I am wondering if someone can point me to the documentation regarding the schema used by Hail when it writes out a MatrixTable to the disk. I am performing a GWAS on the Phase 3 1000 Genomes dataset, total combined VCF size of roughly 800GB) and upon writing out the MatrixTable using .write() I get a .mt directory of size roughly 50GB.
How is such a drastic reduction in size possible? Is some information not being stored? Is it safe to delete the original VCF file without loss of information ?
Were the VCFs you imported compressed or uncompressed? Hail native formats use compression that’s roughly equivalent to gzip’s compression ratio.
The VCFs were .gz compressed which I converted to block .gz using bcftools prior to loading them into Hail. Is it a good rule of thumb to compress the VCFs prior to creating the MatrixTable?
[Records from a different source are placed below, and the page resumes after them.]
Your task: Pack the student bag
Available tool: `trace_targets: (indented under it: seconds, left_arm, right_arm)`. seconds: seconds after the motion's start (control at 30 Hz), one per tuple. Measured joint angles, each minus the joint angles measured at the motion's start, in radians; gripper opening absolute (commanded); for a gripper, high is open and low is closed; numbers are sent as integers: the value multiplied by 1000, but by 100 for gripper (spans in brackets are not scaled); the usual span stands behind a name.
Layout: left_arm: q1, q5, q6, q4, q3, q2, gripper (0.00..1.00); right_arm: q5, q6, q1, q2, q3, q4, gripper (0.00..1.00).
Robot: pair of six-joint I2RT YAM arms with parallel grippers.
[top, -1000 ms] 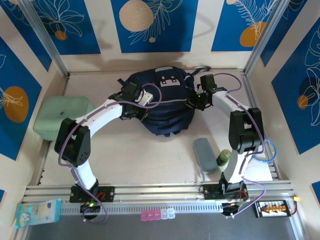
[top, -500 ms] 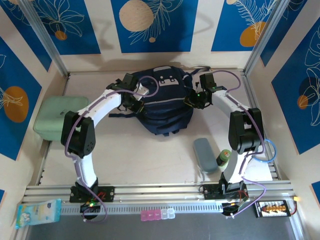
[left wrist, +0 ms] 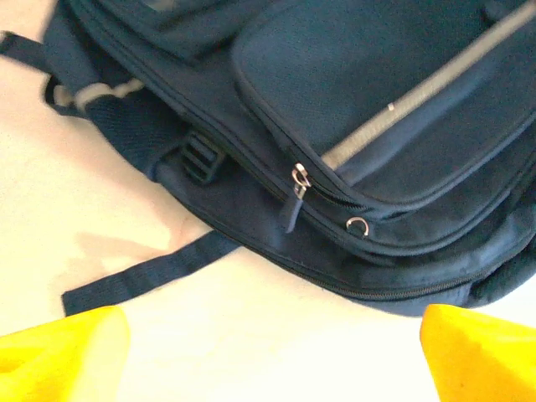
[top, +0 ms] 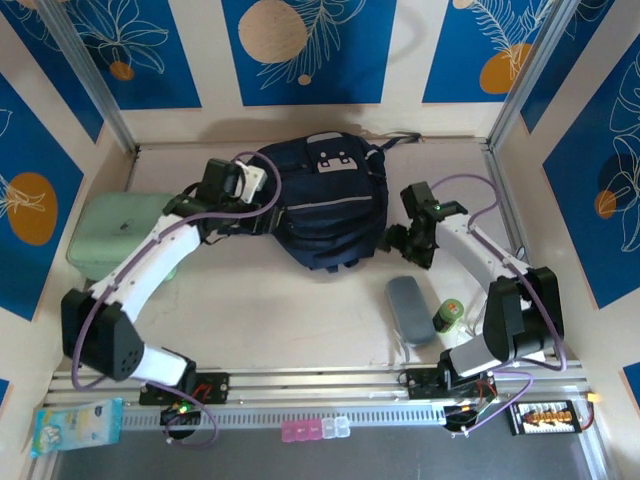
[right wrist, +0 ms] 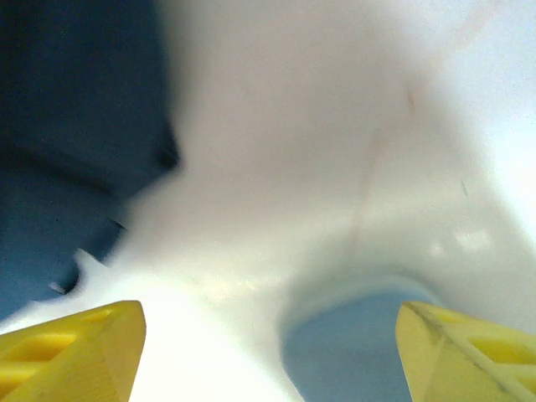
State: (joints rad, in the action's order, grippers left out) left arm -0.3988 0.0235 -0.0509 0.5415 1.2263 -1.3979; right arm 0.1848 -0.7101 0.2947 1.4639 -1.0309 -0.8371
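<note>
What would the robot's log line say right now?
left gripper: open, empty | right gripper: open, empty | student bag: lying on table

Pale tabletop enclosed by cream walls bearing blue leaf-print panels; aluminium posts at rear corners; even, soft lighting.

Left wrist view: the student bag is running off the top and right edges. The yellow fingertips of the left gripper are getting cropped at the bottom corners.

Right wrist view is blurring everything. The bag is reading as a dark smear at left, the grey-blue pouch is getting cut by the bottom edge, and the right gripper is showing cropped tips too.

From above, the left arm is covering part of the mint-green case at the left edge of the table — the white tag patches on the bag are coming out too small to read.
</note>
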Motion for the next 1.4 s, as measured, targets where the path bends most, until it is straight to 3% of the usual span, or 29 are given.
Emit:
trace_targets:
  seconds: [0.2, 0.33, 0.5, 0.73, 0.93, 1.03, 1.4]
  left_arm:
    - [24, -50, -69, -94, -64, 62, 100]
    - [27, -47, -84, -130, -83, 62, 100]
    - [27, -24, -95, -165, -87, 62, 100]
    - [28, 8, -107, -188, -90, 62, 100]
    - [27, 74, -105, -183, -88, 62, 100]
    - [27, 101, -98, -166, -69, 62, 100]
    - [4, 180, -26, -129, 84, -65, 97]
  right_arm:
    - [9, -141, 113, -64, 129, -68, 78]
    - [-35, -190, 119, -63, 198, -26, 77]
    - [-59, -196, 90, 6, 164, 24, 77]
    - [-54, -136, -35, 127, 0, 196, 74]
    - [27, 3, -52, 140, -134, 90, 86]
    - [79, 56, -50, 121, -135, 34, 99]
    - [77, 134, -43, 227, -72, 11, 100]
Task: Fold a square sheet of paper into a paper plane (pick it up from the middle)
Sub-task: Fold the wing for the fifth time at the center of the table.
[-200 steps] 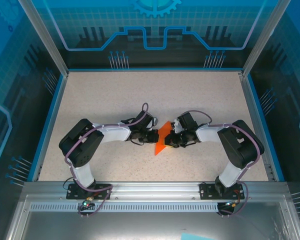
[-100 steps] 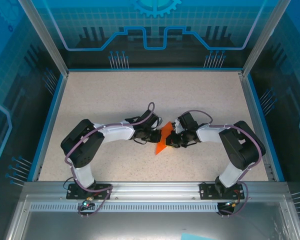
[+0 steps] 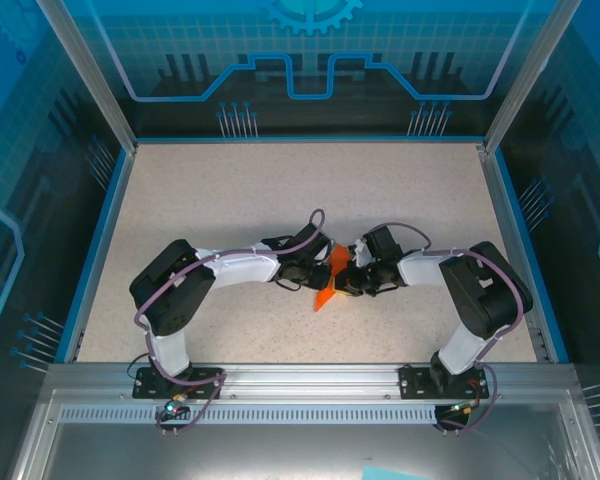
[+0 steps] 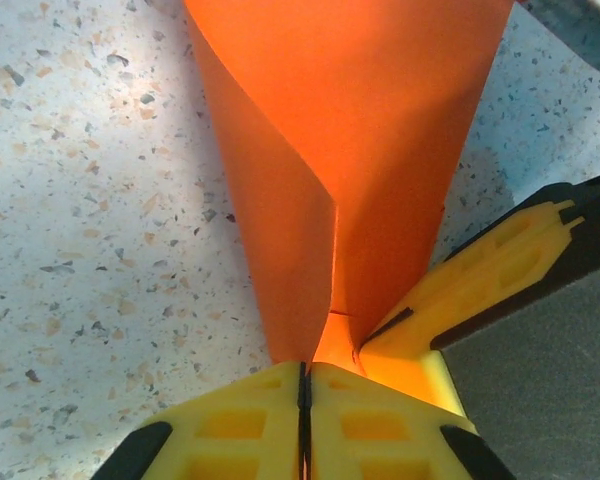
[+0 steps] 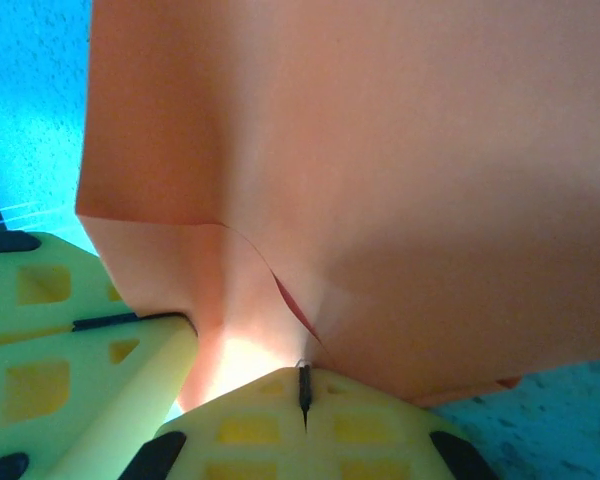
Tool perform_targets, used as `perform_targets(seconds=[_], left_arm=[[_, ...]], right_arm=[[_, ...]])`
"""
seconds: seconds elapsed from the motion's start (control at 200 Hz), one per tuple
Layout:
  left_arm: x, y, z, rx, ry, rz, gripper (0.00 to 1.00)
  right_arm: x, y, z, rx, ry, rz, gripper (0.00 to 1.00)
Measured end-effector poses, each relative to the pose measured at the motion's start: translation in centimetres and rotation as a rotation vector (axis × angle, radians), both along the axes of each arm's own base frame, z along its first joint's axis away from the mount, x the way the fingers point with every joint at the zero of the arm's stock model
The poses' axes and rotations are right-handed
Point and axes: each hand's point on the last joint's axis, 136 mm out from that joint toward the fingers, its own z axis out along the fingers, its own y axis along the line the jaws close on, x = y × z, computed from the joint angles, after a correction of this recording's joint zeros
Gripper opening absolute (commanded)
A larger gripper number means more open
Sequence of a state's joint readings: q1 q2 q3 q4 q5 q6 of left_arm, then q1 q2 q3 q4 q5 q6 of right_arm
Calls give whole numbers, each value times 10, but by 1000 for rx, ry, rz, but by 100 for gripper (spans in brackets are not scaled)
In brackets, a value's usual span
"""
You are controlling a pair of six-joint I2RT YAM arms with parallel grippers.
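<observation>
Left gripper [image 4: 305, 372] first: its two yellow fingers [image 4: 230, 425] are pressed flat together with only a hairline seam between them. The orange fold of the paper plane [image 4: 370, 130] runs straight down into that seam, so it's a pinch on the paper. Over to the right gripper [image 5: 303, 388] and it's the same story. Its jaws are clamped tight, the paper's lower edge is caught at the seam, and a small crease curls just above it.

Each wrist view catches the other gripper's yellow finger angling in from the side. Its tip touches the paper just beside the first pinch, so the two grips sit right next to each other.

From above, the arms meet nose to nose near the middle of the speckled table [image 3: 230, 190]. The plane sits squeezed between the two gripper heads, a narrow orange sliver. One pointed end pokes out toward the near edge, and a smaller patch shows on the far side. Whether the paper touches the tabletop, I cannot tell.
</observation>
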State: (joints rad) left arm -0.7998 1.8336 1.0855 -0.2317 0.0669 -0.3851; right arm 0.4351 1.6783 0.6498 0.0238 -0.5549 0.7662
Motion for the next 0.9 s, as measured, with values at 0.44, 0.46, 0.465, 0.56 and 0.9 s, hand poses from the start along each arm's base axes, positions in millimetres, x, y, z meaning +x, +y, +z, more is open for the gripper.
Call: perform_targets(seconds=[0.44,0.46,0.465,0.56,0.9], left_arm=[[-1,-1,-10,6,16,-4,11],[0,-2,-11,5,16,-4,11],[0,-2,-11,5,16,-4,11],[-1,-4,-14,6,16,-7,11],[0,-4,-16,6,16,-8,11]], right_arm=[[1,-1,0,47,9,-15,1],[1,-1,1,46,8,-16,1],[1,-1,1,47,8,-16,1],[2,-3,1,35,2,-23,2],[1,-14,1,-33,0,-47,3]])
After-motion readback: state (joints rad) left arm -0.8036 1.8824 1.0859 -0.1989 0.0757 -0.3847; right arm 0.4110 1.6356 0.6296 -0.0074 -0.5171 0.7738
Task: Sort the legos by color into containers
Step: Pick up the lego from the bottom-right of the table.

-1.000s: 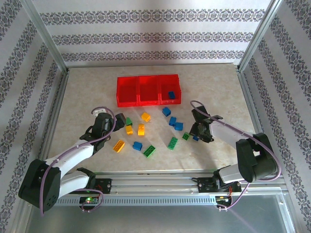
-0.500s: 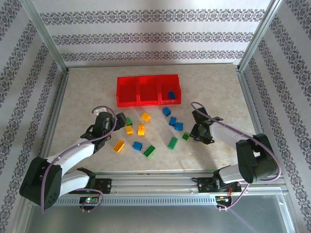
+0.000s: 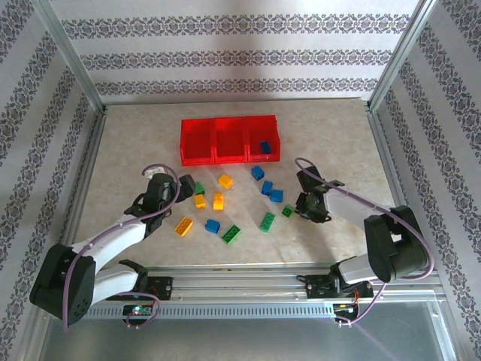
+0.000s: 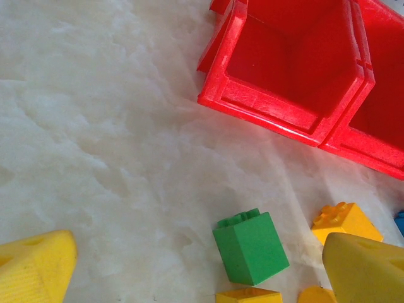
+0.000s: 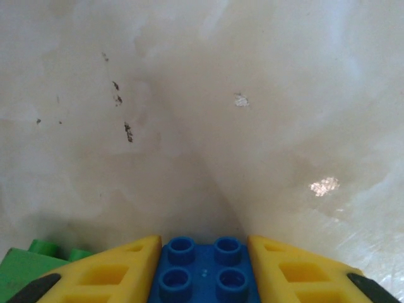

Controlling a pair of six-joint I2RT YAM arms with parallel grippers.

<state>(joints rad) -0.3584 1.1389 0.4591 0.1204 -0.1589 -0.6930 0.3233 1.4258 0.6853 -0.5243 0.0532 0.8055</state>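
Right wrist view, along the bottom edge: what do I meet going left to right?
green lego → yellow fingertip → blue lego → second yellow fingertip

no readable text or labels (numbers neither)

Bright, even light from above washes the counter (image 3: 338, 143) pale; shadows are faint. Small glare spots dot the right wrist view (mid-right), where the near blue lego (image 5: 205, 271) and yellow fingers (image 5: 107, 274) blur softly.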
Can you point me to the documentation that discusses Hail’s native format?
It’s good to keep text files bgzipped, yes.
If the VCFs were compressed before import, I would expect the Hail MatrixTable to be roughly the same size on disk (between ~30% smaller to slightly bigger). You can run some sanity checks on the matrixtable by running
mt = hl.read_matrix_table(...)
print(mt.count())
mt.summarize()
Awesome! Thanks for the quick replies.
One last question, slightly unrelated, but I notice that when I am running a command such as filter_rows, Hail shows a progress bar that has information on “Stages”: i.e.
“[Stage 2:================> (146 + 4) / 480]”
I’m guessing 480 is the number of partitions. What is the 4 (number of spark workers?)? And does the Stage number have any relevancy?
Stage number is the counter within the session of Spark scatter-gathers – hard to map it onto specific pieces of Hail queries.
In the progress bar readout (146 + 4) / 480
, 480 is the total number of tasks (independently scheduled pieces of work) to do, 146 is the number complete, and 4 is the number in progress. This means you have 4 CPUs working on your query – not much!
No wonder it was going so slow! I’m running Hail with spark locally on a HPC using:
export PYSPARK_SUBMIT_ARGS=“–master local[4,2] pyspark-shell”
prior to hail.init()
I believe I have way more available cores than 4, probably somewhere between 32 and 64, on the cluster I am working on. Would changing:
export PYSPARK_SUBMIT_ARGS=“–master local[32,2] pyspark-shell”
be the way to go to allocate more resources to Hail?
I’m unfamiliar with the 2-integer syntax in local[4,2]
– I’ve always just used local[N]
where N is the number of cores, so here local[32]
or 64 will make this much faster!
Awesome thanks! This has been very helpful.
The two integer syntax just specifies the the number of cores followed by how many attempts should be made before giving up if spark fails to load on the first attempt.
Ah! Learned something new about Spark today, thanks!